How to capture real-world content for a NeRF
To create a NeRF, you start by taking a series of photographs from various angles throughout an environment or around an object. In some cases, it’s more convenient to record a video. This allows you to make NeRFs with video captured from a drone or any other prerecorded content. You can even use this technology to recapture 3D game content as NeRFs.
To achieve the best results, slowly move around any objects of interest, remembering to circle from above, the middle, and below. A NeRF creation app then uses these photos or videos to train an artificial intelligence model to recreate virtual objects inside your computer, phone, or VR headset.
How NeRFs can help build the metaverse
Since this technology is still evolving, viewing NeRFs in VR headsets is in the early stages of development. The use of NeRFs to build the metaverse is almost inevitable.
While some skeptics have trouble visualizing connected virtual worlds, most can appreciate what currently might seem like a futuristic vision of heads-up displays contained in svelte AR glasses enabling virtual objects to appear as detailed, solid, and natural as reality.
Remember the example above and the surprisingly complicated shapes, textures, and lighting effects of a simple object like a cardboard box? Imagine a scene filled with jewelry, chandeliers, stained glass, multiple lights, and mirrors. This added complexity can easily overwhelm a powerful computer with an expensive GPU, causing the frame rate to suffer.
To prepare for a metaverse filled with detailed, realistic objects and rich environments, casting reflections, shadows, and all of the nuances of the natural world, we need a more advanced solution that’s less demanding than ray tracing millions of beams of light through scenes filled with millions of polygons.
What about photogrammetry and LiDAR scans?
Photogrammetry and LiDAR scans require a large number of photos or videos recorded in the same circling method used for NeRFs. LiDAR uses lasers to estimate distances for AR and is used by some photogrammetry apps to speed up processing.
While the capture technique is similar to NeRFs, photogrammetry mathematically aligns images to create a 3D representation of the object known as a point cloud.
Point clouds can capture color and texture accurately but fail to recreate radiance. When light glints off of a crystal, that happens at a particular angle to the light.
These older technologies are great for the first stage of capture. To generate a photorealistic model, a point cloud is converted to a polygonal model, hand-tuned by a 3D artist, and rendered with ray tracing. With NeRF technology, all of the nuances of light become part of the capture, and realism is automatic.
Recent advances make NeRFs fast and easy
NeRF technology has been around for several years.
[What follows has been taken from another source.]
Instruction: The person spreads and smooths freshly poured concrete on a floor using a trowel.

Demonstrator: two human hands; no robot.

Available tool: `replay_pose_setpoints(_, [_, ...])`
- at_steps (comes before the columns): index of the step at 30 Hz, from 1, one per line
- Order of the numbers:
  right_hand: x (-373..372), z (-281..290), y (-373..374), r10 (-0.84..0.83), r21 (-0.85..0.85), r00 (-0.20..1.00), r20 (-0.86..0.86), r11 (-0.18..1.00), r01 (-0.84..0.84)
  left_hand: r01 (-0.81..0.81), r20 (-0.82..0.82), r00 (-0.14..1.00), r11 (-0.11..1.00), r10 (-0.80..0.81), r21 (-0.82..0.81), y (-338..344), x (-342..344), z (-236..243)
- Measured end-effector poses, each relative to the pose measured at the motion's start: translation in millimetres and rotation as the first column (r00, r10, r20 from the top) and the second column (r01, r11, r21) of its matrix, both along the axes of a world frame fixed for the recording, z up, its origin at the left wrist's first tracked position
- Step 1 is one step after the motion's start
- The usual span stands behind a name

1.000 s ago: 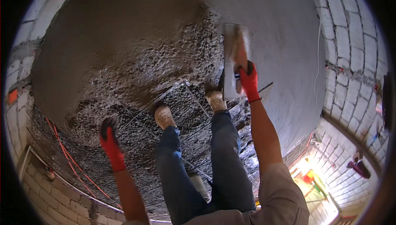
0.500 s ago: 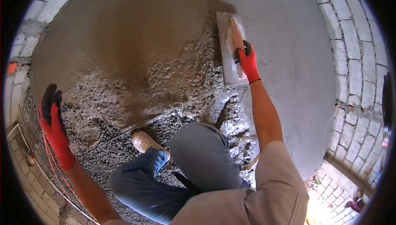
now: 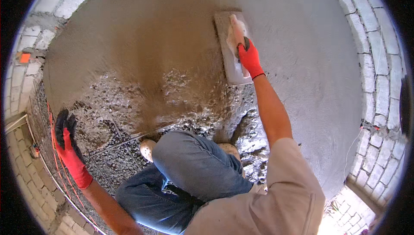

The concept of a light field was first described in 1936 by physicist Andrey Gershun. In the last few years, neural processing has exploded as a solution to many computing challenges. AI advances like image and text generation, computer vision, and voice recognition rely upon neural processing to handle the natural world’s complex and nearly unpredictable nature.
In the early days, neural rendering was time-consuming. Now that computers, mobile, and VR headsets include dedicated neural cores in their central processors and graphics chips, displaying NeRFs has become quick and easy. Nvidia’s Instant-NGP provides immediate results, compiling photos and training the NeRF almost instantaneously.
Even an iPhone can capture and create NeRFs with the Luma AI app. Recent advances from Google are making NeRF technology faster, and Meta’s NeRF research requires fewer photos to generate a convincing representation.
As NeRF technology continues to advance and become more versatile, neural rendering will likely play a significant role in building the virtual objects and environments that will fill the metaverse and make VR headsets and AR glasses a necessity in the future.